Now, the subject may sound absurd, but the College of Georgia professor opened his powerpoint with an important question in mind: “When was radio invented?” The significance of this question revolves around the idea that off the wall ideas, no matter how crazy they may seem, can definitely be possible thanks to the wonders of our technological age. Stachura’s presentation aimed to show TMU the all-around benefits of this new big deal by explaining the mutual relationship between engineers and physicians along with the improvements in price and conveniency.
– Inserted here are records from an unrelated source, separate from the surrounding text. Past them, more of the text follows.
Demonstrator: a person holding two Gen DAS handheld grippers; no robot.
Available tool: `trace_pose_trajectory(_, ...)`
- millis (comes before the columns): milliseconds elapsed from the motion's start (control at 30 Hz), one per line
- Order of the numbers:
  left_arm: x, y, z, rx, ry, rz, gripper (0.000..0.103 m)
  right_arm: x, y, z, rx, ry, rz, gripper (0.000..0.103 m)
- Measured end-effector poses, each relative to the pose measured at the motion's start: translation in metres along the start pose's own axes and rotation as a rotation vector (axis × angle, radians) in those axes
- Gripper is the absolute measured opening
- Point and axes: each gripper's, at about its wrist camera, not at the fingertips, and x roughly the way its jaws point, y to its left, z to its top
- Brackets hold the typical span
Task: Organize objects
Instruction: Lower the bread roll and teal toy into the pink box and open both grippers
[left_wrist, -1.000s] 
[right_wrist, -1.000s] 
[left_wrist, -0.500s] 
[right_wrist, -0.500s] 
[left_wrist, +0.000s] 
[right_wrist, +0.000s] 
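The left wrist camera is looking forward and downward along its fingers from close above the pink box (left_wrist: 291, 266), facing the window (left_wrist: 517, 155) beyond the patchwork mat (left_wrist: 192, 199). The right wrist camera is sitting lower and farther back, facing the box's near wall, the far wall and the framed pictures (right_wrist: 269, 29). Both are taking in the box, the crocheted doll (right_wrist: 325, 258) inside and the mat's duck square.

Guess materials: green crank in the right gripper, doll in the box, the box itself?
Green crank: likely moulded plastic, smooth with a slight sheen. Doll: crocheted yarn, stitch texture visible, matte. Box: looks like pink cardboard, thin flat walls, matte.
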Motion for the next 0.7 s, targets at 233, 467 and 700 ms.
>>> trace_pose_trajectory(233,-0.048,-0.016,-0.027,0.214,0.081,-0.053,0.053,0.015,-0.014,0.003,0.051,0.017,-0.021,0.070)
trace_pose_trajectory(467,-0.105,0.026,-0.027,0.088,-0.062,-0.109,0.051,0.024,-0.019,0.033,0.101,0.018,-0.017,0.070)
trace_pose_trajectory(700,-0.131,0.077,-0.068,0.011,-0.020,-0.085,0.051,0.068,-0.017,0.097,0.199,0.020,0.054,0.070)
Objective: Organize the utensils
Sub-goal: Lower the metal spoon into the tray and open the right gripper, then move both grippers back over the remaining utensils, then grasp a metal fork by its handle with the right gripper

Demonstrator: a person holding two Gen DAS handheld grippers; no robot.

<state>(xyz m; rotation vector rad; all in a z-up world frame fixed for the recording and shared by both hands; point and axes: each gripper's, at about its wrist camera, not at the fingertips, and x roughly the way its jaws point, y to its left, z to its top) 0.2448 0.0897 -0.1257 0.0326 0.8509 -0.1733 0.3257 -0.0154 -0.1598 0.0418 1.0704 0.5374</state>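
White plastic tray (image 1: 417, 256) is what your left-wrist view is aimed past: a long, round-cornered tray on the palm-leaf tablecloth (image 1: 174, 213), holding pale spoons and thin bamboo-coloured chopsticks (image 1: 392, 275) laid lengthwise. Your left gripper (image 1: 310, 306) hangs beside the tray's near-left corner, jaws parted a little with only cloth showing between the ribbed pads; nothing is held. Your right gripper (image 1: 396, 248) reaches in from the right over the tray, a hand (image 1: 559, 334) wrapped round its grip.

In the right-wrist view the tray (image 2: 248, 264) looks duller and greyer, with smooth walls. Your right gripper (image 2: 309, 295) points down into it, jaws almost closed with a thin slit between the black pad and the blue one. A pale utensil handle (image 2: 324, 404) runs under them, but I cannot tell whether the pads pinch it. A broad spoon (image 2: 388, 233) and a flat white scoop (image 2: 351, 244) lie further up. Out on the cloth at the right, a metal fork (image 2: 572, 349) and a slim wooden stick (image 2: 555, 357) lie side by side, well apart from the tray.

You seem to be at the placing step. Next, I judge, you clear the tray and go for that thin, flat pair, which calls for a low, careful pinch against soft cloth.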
Tele-medecine is now used the most in the field of chronic/managerial care. Dr. Stachura mentioned that, ”tele-medecine saves much money on chronic care.” Nowadays, for each dollar spent in medicine, only 20 cents are used in acute care, while the other 80 cents are used in chronic care. An example where this is an improvement is measuring routine data. Now working with a German company to bring this advancement, Stachura asserted his thesis by preaching, “Clinicians do not want data, they want the information the data contains!” Today, too much money is spent in chronic care on billions of needles per day for blood pressure checkups for diseases such as diabetes. This can be amended with the help of high tech devices that will constantly track a patient’s blood pressure or blood sugar, saving both time and money for the patient and the doctor - an up and coming true success in the US.

A great portion of the presentation was devoted to facilitating the common trip to the doctor. The advancements of telemedicine being such a heavy task, collaborations between research facilities such as Augusta University and Taipei Medical University will be needed to bring a swifter healthcare process. Where tele-medecine can potentially save you while the waiting room is full, it also makes it so that a doctor’s smaller tasks can likely be resolved by other health-care providers, or even their parents.
There are four improvements Stachura hopes to achieve, all aiming to increase healthcare and health maintenance value (not to be confused with cost): increased patient access, improved patient outcomes, extended clinician reach, and improved clinician decision report. In the super future, Stachura hopes for an e-Health System, which he says would require a unique ID per patient, standardized medical nomenclature, and a decision-making support software (it's possible!).